Nuestros estados de bienestar no dejan de ser pequeñas utopías donde una élite, que posee el poder de la fuerza y la coacción, planifica y dirige nuestra vida desde la cuna hasta la tumba en pos de un bien social mayor. En vez de soma aplican políticas sociales o de bienestar social, bajo la excusa de que gracias al sacrificio de los que más tienen podemos mejorar la vida de los que menos poseen y así, mejorar entre todos. Esto no deja de sonar al cuento de la cigarra y la hormiga, donde el estado cigarra arrebata en pos de un bien mayor, el trabajo del individuo hormiga.

mady.jpgLa última invención del estado benefactor es solucionar el problema del sistema de pensiones públicas creado por ellos mismos, cobrando impuestos a los futuros robots que comiencen a trabajar en las empresas. Así, piensan nuestros adalides y cuidadores, que solucionarán dos problemas de un solo disparo. Por un lado, la transformación tecnológica que está dejando a miles de personas sin trabajo debido a una mayor robotización de las tareas en las empresas y, por otro lado, mantener el sistemas de pensiones públicas a pesar del descenso de la población activa, porque las cotizaciones que dejan de pagar los trabajadores humanos empezarán a ser pagadas por los robots.
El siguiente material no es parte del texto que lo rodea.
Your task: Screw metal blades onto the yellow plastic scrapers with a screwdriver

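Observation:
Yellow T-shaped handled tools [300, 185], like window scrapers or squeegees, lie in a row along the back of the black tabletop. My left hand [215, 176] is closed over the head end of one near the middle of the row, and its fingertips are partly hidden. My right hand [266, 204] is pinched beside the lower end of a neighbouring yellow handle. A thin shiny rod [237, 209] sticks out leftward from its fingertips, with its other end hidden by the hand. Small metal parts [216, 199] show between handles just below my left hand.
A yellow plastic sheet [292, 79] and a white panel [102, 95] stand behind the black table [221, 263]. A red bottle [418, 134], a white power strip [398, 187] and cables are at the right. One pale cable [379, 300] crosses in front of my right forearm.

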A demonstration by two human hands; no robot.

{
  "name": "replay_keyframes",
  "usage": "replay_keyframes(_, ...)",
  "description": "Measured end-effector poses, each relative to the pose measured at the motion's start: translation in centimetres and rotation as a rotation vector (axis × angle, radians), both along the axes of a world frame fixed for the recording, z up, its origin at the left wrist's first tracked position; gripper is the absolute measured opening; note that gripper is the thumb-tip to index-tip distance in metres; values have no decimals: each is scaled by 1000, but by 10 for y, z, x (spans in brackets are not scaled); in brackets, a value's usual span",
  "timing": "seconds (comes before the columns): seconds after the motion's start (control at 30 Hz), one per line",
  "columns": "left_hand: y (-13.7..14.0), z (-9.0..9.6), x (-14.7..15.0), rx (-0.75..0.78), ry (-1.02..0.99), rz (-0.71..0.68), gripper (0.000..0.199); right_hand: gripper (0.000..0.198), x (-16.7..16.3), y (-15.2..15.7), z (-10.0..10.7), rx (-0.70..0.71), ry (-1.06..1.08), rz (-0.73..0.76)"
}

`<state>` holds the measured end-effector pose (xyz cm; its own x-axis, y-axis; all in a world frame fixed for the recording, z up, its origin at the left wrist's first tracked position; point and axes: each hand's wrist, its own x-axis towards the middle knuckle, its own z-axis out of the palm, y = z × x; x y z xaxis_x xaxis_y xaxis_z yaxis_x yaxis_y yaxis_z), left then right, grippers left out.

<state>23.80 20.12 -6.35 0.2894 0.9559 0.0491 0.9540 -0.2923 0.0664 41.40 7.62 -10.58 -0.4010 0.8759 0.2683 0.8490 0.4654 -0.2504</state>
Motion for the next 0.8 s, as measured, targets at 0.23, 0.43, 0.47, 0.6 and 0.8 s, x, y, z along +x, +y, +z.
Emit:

Así, bajo dos amenazas que son irreales, pero que hacen cundir nuestro pánico como el paro y un sistema de pensiones quebrado que nos dejará en la vejez desvalidos, nos quieren hacer tragar la soma política correspondiente. Y digo irreales porque los países con mayor número de implantación robótica son Corea del Sur, Japón, Alemania, Singapur y Suecia que destacan sobre todo, por tener unos índices de desempleos realmente bajos. Y por otro lado, si no deseamos encontrarnos desamparados cuando la vejez nos alcance, podemos optar por ser previsores y contratar un plan de pensiones privado que nos asegure esta etapa vital.

La medida es disparatada por muchas razones. Primera, porque antes de cobrar el correspondiente impuesto, habrá que definir qué es un robot y cómo se recaudará la mencionada tasa. Segunda, supone un verdadero freno a la investigación, desarrollo, innovación y mejora competitiva de la economía y tiene un cierto olor rancio a ese antiguo movimiento ludita contra la máquina. Tercero, está por ver que se destruyan más empleos de los que se puedan generar. En este sentido, comparto la idea de Sir Ken Robinson en cuanto a que desconocemos por completo a día de hoy, todas las oportunidades y nuevas profesiones que el futuro va a demandar. Cuarta, la aplicación de la robótica a pequeñas escalas conocida como nanotecnología, está reduciendo ampliamente los costes médicos y además, supone una revolución en la prescripción farmacológica, ya que podría permitir la terapia de medicamentos individualizada, con los consiguientes recortes y ahorros en una de las partidas más importantes del sistema de bienestar actual. Frenar vía impuestos el desarrollo de la robótica, puede suponer también, detener los desarrollos en este campo. Quinta y última, el verdadero quid de la trama, al mejor estilo Juego de Tronos, radica en que una mayor implantación de la robótica frena y reduce el poder de negociación tanto de sindicatos como del estado en sus relaciones con el mundo de la empresa.